### Aim of the exercise
Could you copy every line from the material below in which "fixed" appears?

START Data below

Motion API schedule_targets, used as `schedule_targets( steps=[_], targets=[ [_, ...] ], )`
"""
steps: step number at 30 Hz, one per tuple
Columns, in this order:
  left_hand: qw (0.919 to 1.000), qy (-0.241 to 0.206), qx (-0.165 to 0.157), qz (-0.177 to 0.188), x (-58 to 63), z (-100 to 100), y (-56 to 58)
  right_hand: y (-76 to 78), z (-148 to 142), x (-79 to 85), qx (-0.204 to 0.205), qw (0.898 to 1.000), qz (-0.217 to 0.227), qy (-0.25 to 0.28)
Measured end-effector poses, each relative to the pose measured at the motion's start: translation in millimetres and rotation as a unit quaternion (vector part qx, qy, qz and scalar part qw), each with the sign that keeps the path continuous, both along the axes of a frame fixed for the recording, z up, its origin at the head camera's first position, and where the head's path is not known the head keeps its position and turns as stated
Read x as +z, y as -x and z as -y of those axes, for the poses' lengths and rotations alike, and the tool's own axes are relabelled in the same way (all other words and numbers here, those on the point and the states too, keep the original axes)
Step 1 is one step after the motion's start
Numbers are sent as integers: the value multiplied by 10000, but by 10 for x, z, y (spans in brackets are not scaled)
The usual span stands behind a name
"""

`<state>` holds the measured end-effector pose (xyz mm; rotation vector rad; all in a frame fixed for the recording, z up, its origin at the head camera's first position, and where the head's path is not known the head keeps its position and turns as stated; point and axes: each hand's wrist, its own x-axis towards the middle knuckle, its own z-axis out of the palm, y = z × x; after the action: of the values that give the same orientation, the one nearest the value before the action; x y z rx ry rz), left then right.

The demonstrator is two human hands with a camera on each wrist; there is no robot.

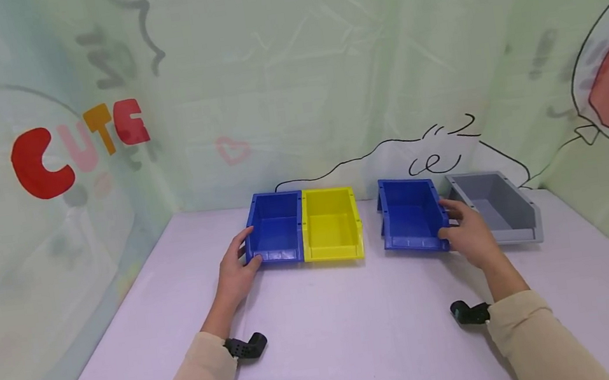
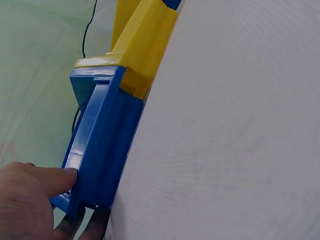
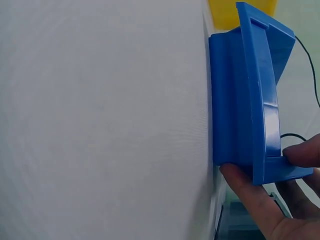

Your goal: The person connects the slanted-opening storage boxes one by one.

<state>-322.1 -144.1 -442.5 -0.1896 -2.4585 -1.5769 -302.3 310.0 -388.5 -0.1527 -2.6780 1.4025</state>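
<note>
My left hand [image 1: 239, 274] grips the left side of a blue storage bin [image 1: 275, 239], its thumb [image 2: 62, 181] on the front lip and its other fingers lower along the outer side. Right up against that bin stands a yellow bin [image 1: 332, 228]. Across a gap to the right is a second blue bin [image 1: 412, 217]. My right hand [image 1: 469, 236] holds this one by its right side, thumb [image 3: 303, 152] over the rim and a fingertip near its base. Both blue bins show bare insides in the head view.
A grey bin [image 1: 494, 207] sits just right of my right hand, partly behind it. Behind the row hangs a printed pale green curtain [image 1: 297, 88]. The bins stand near the back edge of the white-covered table [image 1: 352, 331].
</note>
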Motion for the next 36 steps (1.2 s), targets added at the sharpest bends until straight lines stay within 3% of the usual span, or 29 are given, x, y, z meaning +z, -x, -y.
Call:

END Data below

### Result
Measured end-effector poses, each relative to the pose measured at the motion's start: translation in millimetres and rotation as a unit quaternion (vector part qx, qy, qz and scalar part qw), each with the sign that keeps the path continuous, both along the axes of a frame fixed for the recording, z up, its origin at the head camera's first position, and where the head's path is not known the head keeps its position and turns as stated
`<state>` holds the measured end-effector pose (xyz mm; rotation vector rad; all in a frame fixed for the recording, z up, its origin at the head camera's first position, and where the head's path is not known the head keeps its position and turns as stated; point and axes: each hand's wrist, its own x-axis towards the middle knuckle, its own z-axis out of the palm, y = z × x; after the action: of the values that give the same orientation, the one nearest the value before the action; x y z rx ry rz), left then right.

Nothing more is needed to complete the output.